I used TM 1 back in the day, then used Sublime for a while (3-4 months), but got curious and started using TM 2 and have kept with it ever since. On a Mac it just felt snappier and more native, but it might just be that old habits die hard. I installed Janus today and keep trying to make the jump but can't get myself to stick with it.
I've been using the TextMate 2 alphas for several years as my daily driver text editor (mainly for: C/C++, python, shell scripts, CMake, JavaScript, HTML, CSS, and occasional advanced editing for email and other documents).
I occasionally use vi(m) in a terminal for quick tasks, but I find TextMate to be a very comfortable environment for a combination Mac user/command line jockey.
The UI can always be updated, being proficient in something no matter how it looks will take you farther than hoping on or abandoning tools based on their appearance.
Who said anything about looks? I'm talking about how it feels. Very important distinction, and not something that seems fixable for a cross platform app. I'd been using TextMate since 2006, and I was extremely proficient with it. I only gave it up because it was so outdated (main thread find-in-files, e.g.).
That's probably going to change since I've been doing a lot more Scheme these days (and am starting to seriously look into Arc). Time to dust off those emacs skills...
I tried TextMate, Sublime, Atom and found that I use TextMate most of the time as the TextMate shortcuts went to my muscle memory. I believe I can change the shortcuts for Atom or Sublime to match TextMate's but I stayed with TM2.
This has probably been the most stable Alpha I've ever seen (it's been +3 years in alpha). I wonder what their requirements are before they call it final release.
That's like when you hear about new Firefox versions. Easy to forget these legacy softwares that were king of their day are still crawling around. I imagine both still have their followings and always will.
My friend, Firefox has half a billion active users. Half a billion. While their usage share has declined, the overall number of Internet users has grown, so the absolute number of Firefox users has remained stable or even grown.
Now maybe Mozilla is lying, which I suppose is possible, but they have a pretty good idea of how many people use Mozilla since nearly every copy of Firefox pings Mozilla's servers to check for updates on a regular basis.

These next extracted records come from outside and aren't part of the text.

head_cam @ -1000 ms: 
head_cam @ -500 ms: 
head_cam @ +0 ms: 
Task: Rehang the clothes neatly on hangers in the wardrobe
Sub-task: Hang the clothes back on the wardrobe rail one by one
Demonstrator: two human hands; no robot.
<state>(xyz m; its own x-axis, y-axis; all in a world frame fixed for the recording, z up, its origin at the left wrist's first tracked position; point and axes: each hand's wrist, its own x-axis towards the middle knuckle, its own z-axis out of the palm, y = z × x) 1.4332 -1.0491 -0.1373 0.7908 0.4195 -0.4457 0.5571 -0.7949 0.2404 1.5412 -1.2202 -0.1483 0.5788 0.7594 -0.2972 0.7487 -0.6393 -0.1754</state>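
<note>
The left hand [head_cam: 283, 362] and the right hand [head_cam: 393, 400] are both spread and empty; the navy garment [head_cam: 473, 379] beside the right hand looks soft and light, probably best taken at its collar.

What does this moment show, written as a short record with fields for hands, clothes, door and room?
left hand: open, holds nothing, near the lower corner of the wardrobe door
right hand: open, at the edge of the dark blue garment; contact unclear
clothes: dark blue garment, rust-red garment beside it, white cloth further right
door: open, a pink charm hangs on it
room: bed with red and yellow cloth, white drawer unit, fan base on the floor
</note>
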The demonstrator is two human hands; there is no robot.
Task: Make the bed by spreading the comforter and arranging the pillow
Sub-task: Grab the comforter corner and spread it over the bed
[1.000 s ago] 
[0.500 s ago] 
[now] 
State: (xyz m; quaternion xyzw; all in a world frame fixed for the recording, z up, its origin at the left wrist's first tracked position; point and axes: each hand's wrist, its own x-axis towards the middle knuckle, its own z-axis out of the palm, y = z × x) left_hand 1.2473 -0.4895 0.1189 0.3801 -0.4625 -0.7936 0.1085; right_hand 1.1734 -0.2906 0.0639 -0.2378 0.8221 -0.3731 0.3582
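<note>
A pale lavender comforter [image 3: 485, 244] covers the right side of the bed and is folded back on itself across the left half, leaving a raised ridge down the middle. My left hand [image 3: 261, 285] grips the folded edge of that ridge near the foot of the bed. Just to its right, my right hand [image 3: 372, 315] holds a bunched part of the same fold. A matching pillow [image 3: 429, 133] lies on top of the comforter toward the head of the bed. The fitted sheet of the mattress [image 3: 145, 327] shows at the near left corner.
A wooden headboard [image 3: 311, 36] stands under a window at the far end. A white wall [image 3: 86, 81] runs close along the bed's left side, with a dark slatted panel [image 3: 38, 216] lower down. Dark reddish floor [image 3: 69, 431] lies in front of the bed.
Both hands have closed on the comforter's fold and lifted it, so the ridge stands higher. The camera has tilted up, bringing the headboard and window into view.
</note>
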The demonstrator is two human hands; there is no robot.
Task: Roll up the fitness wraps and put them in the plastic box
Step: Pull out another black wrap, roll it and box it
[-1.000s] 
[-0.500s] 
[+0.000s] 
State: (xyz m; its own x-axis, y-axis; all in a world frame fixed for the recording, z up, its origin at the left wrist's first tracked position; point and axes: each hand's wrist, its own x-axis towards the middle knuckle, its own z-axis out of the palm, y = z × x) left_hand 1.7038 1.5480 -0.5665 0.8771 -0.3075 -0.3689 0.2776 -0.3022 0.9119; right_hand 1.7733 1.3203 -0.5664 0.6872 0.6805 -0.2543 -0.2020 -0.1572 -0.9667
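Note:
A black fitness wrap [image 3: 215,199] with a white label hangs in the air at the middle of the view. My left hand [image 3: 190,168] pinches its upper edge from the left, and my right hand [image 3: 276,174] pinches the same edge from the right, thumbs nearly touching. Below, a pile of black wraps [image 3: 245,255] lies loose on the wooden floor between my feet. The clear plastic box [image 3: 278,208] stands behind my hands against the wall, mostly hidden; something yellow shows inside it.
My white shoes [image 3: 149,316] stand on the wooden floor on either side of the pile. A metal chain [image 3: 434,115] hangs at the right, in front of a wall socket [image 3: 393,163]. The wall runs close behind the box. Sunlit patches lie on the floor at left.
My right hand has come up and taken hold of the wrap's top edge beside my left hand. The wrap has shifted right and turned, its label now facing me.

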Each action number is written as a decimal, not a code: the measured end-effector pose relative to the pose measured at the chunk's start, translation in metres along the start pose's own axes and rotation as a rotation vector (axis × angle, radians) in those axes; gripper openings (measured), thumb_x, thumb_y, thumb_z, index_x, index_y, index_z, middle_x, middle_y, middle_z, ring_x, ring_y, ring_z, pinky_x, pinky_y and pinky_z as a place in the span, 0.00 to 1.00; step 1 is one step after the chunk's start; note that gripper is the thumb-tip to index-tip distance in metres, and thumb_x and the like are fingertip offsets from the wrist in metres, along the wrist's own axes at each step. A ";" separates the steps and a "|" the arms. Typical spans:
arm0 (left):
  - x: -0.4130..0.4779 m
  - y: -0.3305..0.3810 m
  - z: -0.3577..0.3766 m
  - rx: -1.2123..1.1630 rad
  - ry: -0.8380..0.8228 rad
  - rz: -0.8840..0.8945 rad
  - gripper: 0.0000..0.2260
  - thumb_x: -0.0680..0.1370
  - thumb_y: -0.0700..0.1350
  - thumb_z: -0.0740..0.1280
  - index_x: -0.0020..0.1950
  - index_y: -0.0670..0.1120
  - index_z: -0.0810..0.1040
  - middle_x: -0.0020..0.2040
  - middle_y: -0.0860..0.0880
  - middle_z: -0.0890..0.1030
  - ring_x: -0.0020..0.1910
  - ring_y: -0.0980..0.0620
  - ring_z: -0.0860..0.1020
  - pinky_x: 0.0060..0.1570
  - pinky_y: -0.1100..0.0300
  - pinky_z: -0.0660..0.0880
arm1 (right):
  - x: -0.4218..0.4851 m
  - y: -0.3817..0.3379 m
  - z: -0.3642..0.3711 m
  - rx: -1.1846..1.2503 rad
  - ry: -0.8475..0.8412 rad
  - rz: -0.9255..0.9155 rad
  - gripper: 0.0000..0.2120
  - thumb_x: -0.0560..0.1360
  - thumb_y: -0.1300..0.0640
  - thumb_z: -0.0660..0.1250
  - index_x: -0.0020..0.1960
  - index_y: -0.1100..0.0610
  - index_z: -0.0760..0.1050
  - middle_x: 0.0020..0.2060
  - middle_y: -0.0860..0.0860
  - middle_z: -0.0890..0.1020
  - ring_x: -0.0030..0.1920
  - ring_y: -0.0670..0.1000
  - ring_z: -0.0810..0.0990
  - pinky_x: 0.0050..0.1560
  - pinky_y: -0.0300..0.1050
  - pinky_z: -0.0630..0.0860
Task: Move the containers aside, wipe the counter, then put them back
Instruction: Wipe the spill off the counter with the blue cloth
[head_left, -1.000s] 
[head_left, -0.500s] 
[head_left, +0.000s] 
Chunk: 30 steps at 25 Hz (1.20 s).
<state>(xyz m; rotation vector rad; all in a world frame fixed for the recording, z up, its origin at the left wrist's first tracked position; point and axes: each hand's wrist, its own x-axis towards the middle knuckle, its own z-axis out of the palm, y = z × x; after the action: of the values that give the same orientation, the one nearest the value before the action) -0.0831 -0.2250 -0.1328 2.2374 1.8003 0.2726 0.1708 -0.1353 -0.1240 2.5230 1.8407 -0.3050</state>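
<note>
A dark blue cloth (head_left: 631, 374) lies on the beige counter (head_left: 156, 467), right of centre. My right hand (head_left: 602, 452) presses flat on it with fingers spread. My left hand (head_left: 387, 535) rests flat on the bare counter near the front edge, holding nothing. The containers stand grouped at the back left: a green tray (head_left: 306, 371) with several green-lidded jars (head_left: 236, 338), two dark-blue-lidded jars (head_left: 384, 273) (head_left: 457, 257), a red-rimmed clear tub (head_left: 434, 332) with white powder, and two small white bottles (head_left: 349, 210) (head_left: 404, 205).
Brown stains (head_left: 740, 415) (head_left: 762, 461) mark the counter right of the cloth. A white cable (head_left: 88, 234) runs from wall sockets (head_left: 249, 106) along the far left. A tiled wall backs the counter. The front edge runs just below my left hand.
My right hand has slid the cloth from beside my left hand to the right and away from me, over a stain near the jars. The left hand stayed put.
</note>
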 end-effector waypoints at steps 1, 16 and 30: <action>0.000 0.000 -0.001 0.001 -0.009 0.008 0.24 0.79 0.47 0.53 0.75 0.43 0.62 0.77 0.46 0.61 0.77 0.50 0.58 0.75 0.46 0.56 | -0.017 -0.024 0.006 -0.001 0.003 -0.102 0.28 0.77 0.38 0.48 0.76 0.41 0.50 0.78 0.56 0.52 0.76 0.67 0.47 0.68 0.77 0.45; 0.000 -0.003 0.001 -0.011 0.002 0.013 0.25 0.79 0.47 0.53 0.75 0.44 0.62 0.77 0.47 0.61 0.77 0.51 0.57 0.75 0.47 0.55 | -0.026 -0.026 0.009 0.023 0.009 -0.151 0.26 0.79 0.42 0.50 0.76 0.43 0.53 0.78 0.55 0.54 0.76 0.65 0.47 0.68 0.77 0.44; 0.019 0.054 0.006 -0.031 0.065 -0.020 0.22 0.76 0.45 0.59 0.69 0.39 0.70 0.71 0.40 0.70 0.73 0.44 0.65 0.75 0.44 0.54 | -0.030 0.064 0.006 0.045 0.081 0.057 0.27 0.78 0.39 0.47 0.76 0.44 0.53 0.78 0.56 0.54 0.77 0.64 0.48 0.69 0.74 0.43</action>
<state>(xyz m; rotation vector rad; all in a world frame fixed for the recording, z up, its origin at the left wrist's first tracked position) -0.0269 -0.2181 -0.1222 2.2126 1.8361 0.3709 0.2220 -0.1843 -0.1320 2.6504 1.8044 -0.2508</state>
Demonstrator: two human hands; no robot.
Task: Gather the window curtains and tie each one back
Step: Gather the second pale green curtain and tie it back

I wish I was so unfortunate as to create a "legacy softwares" that is still "crawling around" with such a huge, supportive, dedicated user base of half a billion people strong.
Chrome is flashy, thats all. But Firefox is extremely robust and a real work horse. Have 200+ tabs open and it works just fine. Dont forget "Old is Gold".
Dont write off firefox JUST b'cos its old.
Chrome is flashy, thats all. But Firefox is extremely robust and a real work horse. Have 200+ tabs open and it works just fine. Dont forget "Old is Gold".
Dont write off firefox JUST b'cos its old.